Dual-ion batteries (DIBs), in which cations and anions take part in the electrochemical redox reaction, are one of the most potential candidates that fulfill the demands of the cost-effectiveness of commercial applications.
They have many advantages such as excellent safety, high working voltage, and eco-friendliness than the usual lithium-ion batteries (LIBs).
Researchers, under the guidance of Prof. Tang Yongbing and Dr Zhou Xiaolong, at the Shenzhen Institutes of Advanced Technology (SIAT) of the Chinese Academy of Sciences, in collaboration with other researchers published an invited review article titled “Beyond Conventional Batteries: Strategies towards Low-Cost Dual-Ion Batteries with High Performance” in Angewandte Chemie International Edition.
DIBs are of great interest across the world due to their ease of recycling, low cost, low environmental impact, high working voltage, and so on. But the conventional double-carbon structure of DIBs possesses a low energy density owing to the limitation of theoretical capacity and compaction density of graphite.
In 2016, Prof. Tang’s team developed a new aluminum–graphite DIB that was capable of combining the electrodes. It produced a new, cheap, highly efficient aluminum–graphite DIB system using aluminum foil, which is less expensive and eco-friendly, as not only the cathode active material but also the current collector and graphite as the anode material.
The anion and cathode are similar to the two lovers in a Chinese fairy tale, Cowherd and the Weaver Girl, who could meet only once in a year on a magpie bridge in the sky. The two lovers are parted by the vast Milky Way Galaxy (electrolytes); however, using magpie bridge (ion channel), they contact each other (discharge), and later go back to their original places (charge). This sequence goes on repeatedly.
The major differences between LIBs and DIBs are outlined as follows: When charging, intercalation of anions into cathodes occurs, leading to a different electrochemical energy storage mechanism and a high working voltage. The electrolytes are regarded as active materials in DIBs because the anions originate from the electrolytes. Hence, in the charge–discharge process, cations and anions are separated and brought together in the electrolyte.

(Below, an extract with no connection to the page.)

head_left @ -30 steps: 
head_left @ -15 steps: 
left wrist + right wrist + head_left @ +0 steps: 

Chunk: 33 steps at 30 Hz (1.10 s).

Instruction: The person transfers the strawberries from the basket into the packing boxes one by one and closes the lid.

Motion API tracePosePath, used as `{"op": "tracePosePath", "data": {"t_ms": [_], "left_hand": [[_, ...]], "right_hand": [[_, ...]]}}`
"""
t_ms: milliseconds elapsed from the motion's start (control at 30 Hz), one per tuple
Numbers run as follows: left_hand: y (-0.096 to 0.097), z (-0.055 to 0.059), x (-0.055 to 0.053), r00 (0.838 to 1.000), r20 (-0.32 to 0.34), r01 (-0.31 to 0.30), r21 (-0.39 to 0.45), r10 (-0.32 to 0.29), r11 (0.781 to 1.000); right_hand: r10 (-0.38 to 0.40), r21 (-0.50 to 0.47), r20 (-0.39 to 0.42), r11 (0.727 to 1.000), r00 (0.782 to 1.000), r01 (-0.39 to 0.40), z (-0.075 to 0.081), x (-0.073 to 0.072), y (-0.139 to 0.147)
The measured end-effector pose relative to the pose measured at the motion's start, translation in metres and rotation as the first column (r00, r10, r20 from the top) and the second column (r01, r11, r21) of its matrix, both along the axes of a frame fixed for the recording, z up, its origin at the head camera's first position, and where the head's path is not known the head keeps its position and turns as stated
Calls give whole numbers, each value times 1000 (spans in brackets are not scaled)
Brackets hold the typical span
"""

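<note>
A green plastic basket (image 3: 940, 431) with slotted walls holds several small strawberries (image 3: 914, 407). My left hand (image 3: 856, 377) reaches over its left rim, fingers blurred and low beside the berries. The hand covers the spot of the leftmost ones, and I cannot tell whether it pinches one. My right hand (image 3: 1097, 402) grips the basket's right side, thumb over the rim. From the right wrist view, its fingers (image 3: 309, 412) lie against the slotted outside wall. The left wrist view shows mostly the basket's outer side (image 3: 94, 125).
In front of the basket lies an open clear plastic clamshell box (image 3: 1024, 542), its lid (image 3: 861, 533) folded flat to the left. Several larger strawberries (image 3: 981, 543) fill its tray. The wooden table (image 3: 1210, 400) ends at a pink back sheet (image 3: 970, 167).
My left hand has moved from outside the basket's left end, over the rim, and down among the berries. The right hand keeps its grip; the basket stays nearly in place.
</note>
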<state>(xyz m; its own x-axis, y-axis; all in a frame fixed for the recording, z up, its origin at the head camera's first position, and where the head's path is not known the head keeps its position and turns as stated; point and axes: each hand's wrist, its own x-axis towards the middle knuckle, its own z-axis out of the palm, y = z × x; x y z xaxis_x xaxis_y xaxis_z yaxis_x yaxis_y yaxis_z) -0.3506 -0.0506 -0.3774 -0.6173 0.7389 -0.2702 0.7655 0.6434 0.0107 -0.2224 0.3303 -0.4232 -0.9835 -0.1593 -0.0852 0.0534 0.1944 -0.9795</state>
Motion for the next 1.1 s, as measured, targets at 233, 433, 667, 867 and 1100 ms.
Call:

The researchers have also extended the discovery of integrated design to the alkali-rich (alkaline earth) metal-ion battery system. The effective development of a cheap and eco-friendly sodium-based DIB—the potassium-ion-based DIB—and the high-working-voltage calcium-ion battery at ambient temperature by the researchers laid a firm groundwork for the industrial application of such integrated technology.